The “January Effect” states, “As goes January, so goes the year”. To be specific, since 1946, when the S&P 500 in January is: 1) Positive, rest of the year, SPX is up 11.1%, and 2) Negative, rest of the year, SPX is up 1.3%. The S&P 500 index was down 0.16% in January this year.
◘ The US high-yield bond ETF that trades as JNK just recorded its biggest weekly withdrawal in almost two years, of $1.1 billion. While junk bonds are supported by lower rates, they’re getting hit by both fears of a coronavirus-induced economic slowdown and lower oil prices.
Expectations for a stronger Euro have hit highest since January 2018. Three-month 25-delta risk reversals for the euro-dollar have risen to the highest since January 2018, according to data compiled by Bloomberg. Chinese oil demand has dropped by about three million barrels a day, or 20% of total consumption, as the coronavirus squeezes the economy: Bloomberg sources.
◘ Whatever it takes redux. There’s going to be another huge wave of global liquidity, this time coming out of China. And that’s been the genesis for stock market rallies since the GFC. If it doesn’t work right away, it will be followed by another, and another… The People’s Bank of China added a net 150 billion yuan ($21.4 billion) of funds on Monday using 7-day and 14-day reverse repurchase agreements. The total injection announced was 1.2 trillion yuan, the largest single-day addition of its kind in data going back to 2004. However, the net effect is much lower as more than 1 trillion yuan of short-term funds matured today.

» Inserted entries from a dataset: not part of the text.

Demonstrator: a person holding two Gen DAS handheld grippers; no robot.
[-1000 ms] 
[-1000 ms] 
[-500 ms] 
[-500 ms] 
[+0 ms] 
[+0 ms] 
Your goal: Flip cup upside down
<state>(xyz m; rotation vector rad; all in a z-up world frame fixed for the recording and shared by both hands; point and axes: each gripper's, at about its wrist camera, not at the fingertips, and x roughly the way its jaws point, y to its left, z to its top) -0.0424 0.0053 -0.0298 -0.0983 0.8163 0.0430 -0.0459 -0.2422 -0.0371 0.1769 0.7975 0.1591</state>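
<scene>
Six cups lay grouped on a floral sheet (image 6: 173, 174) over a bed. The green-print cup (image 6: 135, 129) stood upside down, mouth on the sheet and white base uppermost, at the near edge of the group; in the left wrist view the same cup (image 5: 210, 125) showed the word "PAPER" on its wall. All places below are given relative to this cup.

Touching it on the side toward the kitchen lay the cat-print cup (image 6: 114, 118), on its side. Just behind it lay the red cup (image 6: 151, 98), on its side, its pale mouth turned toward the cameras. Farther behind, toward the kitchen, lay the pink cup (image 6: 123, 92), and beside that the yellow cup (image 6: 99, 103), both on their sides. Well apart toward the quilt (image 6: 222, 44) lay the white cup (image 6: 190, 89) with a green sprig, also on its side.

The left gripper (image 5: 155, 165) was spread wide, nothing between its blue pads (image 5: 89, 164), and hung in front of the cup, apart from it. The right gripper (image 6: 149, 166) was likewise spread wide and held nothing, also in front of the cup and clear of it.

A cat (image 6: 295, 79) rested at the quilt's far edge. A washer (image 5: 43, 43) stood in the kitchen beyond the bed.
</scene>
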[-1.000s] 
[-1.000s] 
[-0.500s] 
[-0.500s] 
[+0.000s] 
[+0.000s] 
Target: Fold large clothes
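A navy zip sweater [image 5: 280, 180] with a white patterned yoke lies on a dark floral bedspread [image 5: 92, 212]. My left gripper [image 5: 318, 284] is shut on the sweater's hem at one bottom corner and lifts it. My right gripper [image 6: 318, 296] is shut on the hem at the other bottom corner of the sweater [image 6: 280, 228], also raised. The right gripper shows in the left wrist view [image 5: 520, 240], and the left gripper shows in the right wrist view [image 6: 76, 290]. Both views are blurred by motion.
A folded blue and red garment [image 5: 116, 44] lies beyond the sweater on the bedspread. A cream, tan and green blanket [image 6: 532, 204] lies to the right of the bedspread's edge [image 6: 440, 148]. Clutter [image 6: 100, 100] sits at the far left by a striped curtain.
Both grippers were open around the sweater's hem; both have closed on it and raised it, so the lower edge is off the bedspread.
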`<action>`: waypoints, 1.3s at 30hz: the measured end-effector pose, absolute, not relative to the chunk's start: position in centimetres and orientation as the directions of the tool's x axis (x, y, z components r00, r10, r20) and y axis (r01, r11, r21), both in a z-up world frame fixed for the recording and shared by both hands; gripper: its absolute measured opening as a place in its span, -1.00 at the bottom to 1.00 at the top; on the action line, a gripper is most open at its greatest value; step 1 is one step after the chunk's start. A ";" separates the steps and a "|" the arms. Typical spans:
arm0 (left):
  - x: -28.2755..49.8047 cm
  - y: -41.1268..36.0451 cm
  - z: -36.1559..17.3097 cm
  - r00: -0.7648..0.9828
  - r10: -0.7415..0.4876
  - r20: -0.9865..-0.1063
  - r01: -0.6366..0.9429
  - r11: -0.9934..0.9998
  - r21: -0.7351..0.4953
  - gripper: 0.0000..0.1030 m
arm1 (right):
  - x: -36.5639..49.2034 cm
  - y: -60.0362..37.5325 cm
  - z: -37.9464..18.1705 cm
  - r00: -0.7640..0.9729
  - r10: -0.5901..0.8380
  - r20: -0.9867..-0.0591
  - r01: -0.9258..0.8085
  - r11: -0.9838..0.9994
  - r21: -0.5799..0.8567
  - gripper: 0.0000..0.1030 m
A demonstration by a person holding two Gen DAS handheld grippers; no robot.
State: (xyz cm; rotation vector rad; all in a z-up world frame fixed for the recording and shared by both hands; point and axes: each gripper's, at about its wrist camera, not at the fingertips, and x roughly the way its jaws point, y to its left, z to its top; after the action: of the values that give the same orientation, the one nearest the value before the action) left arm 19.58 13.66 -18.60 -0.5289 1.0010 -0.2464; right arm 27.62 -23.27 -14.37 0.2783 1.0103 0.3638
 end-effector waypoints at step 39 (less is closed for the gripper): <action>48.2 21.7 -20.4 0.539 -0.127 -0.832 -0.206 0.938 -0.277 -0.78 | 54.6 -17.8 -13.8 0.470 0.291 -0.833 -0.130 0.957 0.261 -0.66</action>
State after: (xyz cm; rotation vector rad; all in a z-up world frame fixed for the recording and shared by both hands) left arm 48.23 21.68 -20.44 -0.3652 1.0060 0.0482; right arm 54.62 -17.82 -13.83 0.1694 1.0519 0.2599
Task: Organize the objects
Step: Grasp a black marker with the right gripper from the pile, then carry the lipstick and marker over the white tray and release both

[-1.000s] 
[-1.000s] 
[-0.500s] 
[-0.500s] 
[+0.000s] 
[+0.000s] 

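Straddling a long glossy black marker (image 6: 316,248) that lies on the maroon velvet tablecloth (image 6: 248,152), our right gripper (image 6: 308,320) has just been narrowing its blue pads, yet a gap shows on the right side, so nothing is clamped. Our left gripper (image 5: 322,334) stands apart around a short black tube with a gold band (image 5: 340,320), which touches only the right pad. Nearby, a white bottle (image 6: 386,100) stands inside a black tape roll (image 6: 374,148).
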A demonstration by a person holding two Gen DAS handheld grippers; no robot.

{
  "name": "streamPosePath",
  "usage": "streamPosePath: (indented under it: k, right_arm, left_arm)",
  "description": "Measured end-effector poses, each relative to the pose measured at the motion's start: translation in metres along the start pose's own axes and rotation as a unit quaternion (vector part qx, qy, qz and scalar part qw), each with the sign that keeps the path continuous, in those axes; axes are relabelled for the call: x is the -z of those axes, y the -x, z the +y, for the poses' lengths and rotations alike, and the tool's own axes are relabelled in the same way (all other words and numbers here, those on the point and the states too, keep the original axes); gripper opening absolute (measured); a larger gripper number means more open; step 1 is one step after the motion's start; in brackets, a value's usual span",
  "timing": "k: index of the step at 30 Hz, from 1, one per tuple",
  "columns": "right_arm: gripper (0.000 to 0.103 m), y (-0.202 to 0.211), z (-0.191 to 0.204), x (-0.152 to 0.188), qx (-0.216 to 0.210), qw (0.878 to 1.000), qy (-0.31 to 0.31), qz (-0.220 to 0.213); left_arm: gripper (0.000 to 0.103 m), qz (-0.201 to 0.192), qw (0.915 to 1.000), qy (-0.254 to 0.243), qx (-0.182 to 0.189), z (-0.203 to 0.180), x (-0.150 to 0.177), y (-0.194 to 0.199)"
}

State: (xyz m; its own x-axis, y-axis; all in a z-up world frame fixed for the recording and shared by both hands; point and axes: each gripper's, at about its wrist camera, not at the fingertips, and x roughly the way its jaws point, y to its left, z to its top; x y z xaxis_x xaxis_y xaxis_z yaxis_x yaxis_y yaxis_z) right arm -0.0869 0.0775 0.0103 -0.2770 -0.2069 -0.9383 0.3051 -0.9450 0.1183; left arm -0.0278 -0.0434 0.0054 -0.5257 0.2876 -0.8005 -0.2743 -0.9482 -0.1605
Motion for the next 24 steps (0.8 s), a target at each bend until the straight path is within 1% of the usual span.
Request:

◘ Back from holiday. Shanghai Composite closed 7.7% down at 2746. Shenzhen Component and Chinext closed 8.5% and 6.9% lower. All but 162 of the ~4,000 stocks in Shanghai and Shenzhen indices fell today, with about 90% falling by the maximum limit (-10%). All those stocks trading limit down means it could take days for investors to execute their orders, prolonging the sell-off. After markets closed, the central bank affiliated Financial News published a commentary saying “the sell-off in the stock markets is caused by many irrational factors, or even a panic triggered by ‘herd effects.’” The impact from the epidemic is “temporary” and “limited” and the first quarter’s contribution to full-year growth is normally small, according to the article.